- [How to complete this task]:
Reproduce exactly the lines of the material beneath, from the line that contains "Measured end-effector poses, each" to the line that contains "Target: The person", both included, and no other lines.

- [Extracted data]:

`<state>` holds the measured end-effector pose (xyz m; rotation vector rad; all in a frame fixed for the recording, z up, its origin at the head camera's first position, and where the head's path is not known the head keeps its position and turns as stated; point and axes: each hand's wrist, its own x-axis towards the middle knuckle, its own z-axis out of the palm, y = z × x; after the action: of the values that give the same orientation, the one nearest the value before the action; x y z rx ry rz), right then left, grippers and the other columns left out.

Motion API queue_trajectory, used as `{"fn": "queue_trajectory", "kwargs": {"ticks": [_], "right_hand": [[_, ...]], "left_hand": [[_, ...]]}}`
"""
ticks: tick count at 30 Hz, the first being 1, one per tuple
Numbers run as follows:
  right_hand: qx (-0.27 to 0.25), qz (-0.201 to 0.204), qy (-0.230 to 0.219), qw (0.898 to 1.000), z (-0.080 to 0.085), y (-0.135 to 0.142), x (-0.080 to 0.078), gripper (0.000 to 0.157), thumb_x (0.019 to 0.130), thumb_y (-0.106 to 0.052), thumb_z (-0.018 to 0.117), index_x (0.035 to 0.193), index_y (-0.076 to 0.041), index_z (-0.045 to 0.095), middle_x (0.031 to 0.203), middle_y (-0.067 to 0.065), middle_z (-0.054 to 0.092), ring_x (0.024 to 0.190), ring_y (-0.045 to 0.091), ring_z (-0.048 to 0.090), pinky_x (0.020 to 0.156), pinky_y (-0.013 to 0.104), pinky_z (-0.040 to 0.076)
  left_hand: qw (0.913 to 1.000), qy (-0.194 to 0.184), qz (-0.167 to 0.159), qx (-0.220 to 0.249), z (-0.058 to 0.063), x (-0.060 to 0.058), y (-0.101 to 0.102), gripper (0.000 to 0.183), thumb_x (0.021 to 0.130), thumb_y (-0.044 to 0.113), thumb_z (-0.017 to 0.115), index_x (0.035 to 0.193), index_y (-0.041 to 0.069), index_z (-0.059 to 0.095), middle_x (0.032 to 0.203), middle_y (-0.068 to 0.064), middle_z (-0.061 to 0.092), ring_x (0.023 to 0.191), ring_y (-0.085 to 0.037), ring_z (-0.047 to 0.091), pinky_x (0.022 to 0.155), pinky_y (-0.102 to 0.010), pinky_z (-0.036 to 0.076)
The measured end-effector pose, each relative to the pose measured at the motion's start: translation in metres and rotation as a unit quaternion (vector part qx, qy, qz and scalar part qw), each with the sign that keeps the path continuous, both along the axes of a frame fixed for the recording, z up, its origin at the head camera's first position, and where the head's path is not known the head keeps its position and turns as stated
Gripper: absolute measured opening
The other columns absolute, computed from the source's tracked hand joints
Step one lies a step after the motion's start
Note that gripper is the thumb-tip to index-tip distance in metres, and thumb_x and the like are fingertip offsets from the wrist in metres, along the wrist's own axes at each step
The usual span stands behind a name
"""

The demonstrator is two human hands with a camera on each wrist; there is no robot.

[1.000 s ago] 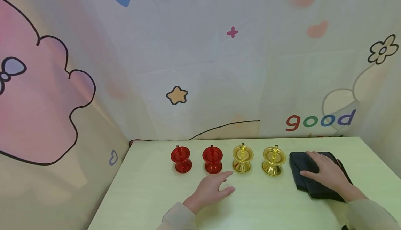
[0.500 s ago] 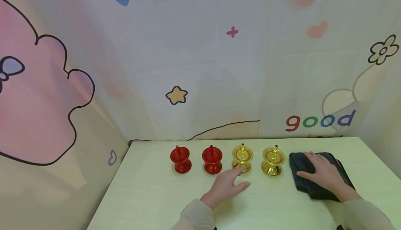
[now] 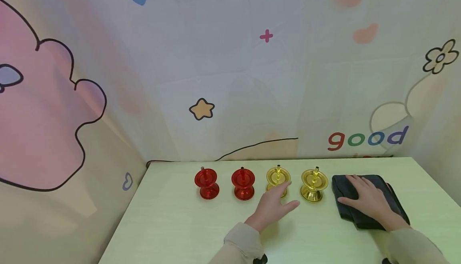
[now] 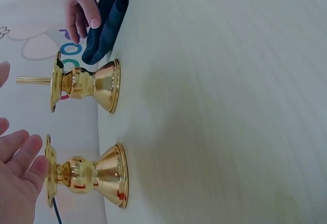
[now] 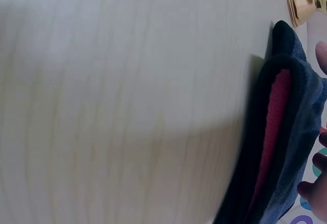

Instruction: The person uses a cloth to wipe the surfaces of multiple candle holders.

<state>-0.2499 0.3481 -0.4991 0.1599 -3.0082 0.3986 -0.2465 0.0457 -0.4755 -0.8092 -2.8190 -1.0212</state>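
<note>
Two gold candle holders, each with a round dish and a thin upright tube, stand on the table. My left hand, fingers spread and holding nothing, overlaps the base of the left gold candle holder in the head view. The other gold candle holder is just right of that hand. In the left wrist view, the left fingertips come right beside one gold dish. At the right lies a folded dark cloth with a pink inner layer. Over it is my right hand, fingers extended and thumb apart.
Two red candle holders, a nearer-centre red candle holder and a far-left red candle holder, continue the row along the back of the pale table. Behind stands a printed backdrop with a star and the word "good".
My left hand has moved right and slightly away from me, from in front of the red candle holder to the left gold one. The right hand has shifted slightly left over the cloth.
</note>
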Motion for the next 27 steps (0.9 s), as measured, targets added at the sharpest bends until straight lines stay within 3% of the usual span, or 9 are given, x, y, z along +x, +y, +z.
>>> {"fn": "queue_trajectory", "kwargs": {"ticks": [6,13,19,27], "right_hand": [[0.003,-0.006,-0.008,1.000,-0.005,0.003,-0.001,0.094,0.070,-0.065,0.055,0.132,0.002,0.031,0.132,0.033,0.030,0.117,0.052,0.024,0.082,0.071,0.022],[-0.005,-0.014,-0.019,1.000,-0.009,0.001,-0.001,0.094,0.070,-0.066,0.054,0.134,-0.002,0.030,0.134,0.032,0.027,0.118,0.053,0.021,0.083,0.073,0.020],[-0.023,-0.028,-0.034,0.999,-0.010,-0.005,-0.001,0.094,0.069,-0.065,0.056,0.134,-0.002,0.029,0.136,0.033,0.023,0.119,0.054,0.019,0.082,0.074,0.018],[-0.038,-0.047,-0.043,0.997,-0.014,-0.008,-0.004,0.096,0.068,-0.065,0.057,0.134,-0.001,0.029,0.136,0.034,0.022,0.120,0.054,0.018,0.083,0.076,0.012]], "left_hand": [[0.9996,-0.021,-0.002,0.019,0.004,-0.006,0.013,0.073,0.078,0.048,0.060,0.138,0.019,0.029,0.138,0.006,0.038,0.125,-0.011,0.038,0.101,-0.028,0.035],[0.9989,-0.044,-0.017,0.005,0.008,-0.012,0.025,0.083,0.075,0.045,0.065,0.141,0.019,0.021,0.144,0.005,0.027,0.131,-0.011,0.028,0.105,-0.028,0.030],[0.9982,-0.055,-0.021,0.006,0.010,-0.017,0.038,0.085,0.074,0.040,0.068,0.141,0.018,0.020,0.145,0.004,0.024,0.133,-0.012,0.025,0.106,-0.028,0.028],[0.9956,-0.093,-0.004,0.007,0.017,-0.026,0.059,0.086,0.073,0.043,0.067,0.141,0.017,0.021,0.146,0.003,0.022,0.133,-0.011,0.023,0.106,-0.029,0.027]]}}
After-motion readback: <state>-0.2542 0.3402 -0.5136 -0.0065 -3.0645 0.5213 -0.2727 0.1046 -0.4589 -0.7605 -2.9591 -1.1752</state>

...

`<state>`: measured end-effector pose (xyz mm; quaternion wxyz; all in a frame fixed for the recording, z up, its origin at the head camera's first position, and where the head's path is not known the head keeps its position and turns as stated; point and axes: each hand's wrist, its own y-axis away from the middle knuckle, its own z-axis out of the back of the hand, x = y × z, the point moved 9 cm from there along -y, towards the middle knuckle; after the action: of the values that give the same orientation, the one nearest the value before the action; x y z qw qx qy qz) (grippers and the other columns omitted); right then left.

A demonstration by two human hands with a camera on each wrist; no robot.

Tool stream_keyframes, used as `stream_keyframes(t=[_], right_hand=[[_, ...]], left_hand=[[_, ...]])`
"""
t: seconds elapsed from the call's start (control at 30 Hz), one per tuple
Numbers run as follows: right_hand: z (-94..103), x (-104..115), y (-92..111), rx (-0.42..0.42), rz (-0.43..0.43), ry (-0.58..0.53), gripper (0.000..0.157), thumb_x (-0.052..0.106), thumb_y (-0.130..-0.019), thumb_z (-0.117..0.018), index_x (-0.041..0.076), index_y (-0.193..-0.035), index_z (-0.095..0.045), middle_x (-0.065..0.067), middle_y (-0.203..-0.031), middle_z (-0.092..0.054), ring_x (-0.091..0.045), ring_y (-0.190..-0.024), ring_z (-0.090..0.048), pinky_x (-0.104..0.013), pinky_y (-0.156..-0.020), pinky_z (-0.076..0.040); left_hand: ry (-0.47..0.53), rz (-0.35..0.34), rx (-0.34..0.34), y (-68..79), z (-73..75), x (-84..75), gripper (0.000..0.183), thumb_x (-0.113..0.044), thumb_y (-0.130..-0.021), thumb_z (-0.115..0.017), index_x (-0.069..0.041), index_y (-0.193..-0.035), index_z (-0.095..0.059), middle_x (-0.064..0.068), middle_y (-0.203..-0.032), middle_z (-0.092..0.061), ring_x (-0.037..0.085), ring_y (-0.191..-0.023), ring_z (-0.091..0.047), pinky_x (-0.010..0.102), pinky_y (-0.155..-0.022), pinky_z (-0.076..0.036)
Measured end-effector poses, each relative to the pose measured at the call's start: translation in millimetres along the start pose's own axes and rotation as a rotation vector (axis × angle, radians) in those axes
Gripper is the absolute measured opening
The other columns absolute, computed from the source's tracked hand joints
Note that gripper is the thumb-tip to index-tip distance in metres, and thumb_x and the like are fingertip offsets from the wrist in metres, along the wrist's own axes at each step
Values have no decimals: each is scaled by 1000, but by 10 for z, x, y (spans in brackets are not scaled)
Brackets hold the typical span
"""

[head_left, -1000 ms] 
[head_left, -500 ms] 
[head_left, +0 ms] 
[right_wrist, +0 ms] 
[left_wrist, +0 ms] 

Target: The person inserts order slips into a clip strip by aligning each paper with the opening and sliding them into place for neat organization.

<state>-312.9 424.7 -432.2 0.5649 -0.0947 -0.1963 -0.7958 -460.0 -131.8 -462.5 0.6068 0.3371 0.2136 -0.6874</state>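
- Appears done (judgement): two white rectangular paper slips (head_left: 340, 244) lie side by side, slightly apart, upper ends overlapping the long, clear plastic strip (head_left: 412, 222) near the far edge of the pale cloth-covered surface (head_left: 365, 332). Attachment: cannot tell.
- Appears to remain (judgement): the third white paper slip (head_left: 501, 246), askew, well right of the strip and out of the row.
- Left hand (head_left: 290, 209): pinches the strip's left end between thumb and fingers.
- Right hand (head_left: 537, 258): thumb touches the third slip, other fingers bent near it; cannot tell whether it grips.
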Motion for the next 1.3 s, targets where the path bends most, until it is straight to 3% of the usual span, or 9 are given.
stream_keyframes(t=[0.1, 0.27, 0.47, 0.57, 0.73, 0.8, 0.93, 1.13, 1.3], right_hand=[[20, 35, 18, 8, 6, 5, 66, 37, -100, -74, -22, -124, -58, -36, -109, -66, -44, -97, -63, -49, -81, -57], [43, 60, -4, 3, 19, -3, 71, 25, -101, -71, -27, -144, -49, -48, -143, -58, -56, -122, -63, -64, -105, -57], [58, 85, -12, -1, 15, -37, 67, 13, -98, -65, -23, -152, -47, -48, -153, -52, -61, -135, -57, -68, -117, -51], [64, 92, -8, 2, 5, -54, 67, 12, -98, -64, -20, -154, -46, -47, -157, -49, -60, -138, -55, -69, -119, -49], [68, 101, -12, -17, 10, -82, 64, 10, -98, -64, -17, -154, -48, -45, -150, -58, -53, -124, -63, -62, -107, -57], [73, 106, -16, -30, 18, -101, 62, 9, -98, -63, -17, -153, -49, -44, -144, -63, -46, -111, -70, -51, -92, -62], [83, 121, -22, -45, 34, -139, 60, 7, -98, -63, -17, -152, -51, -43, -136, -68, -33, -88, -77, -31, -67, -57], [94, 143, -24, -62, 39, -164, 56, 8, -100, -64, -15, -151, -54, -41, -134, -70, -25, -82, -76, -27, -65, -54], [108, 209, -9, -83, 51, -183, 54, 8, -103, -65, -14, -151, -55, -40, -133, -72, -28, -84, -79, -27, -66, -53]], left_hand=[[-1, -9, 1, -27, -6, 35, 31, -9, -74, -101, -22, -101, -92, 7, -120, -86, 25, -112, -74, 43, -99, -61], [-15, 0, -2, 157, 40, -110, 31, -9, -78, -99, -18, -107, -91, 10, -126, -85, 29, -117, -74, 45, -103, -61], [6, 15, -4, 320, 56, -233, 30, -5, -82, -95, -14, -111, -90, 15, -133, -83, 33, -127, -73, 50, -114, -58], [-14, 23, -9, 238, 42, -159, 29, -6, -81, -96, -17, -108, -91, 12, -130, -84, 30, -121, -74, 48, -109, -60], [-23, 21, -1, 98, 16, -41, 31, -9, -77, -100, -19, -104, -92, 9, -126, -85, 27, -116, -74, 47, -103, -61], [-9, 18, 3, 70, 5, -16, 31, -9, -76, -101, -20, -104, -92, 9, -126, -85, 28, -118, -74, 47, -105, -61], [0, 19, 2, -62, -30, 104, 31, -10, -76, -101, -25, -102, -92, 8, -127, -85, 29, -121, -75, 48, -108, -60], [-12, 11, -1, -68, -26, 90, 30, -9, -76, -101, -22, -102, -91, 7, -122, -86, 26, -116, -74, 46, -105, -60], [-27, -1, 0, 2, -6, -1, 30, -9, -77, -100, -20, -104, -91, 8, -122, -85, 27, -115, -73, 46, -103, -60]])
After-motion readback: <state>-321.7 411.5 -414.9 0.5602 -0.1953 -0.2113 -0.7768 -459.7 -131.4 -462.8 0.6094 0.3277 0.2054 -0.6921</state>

- [Your solution]:
Measured end-effector poses, each relative to the pose measured at the call's start: translation in millimetres along the start pose's own axes and rotation as a rotation vector (axis × angle, radians) in those axes
Gripper is the absolute measured opening
The other columns absolute, computed from the source's tracked hand joints
Note that gripper is the thumb-tip to index-tip distance in metres, and thumb_x and the like are fingertip offsets from the wrist in metres, along the wrist's own axes at each step
Values have no decimals: each is scaled by 1000, but by 10 for z, x, y (spans in brackets are not scaled)
Brackets hold the typical span
"""

[head_left, -1000 ms] 
[head_left, -500 ms] 
[head_left, +0 ms] 
[right_wrist, +0 ms] 
[left_wrist, +0 ms] 

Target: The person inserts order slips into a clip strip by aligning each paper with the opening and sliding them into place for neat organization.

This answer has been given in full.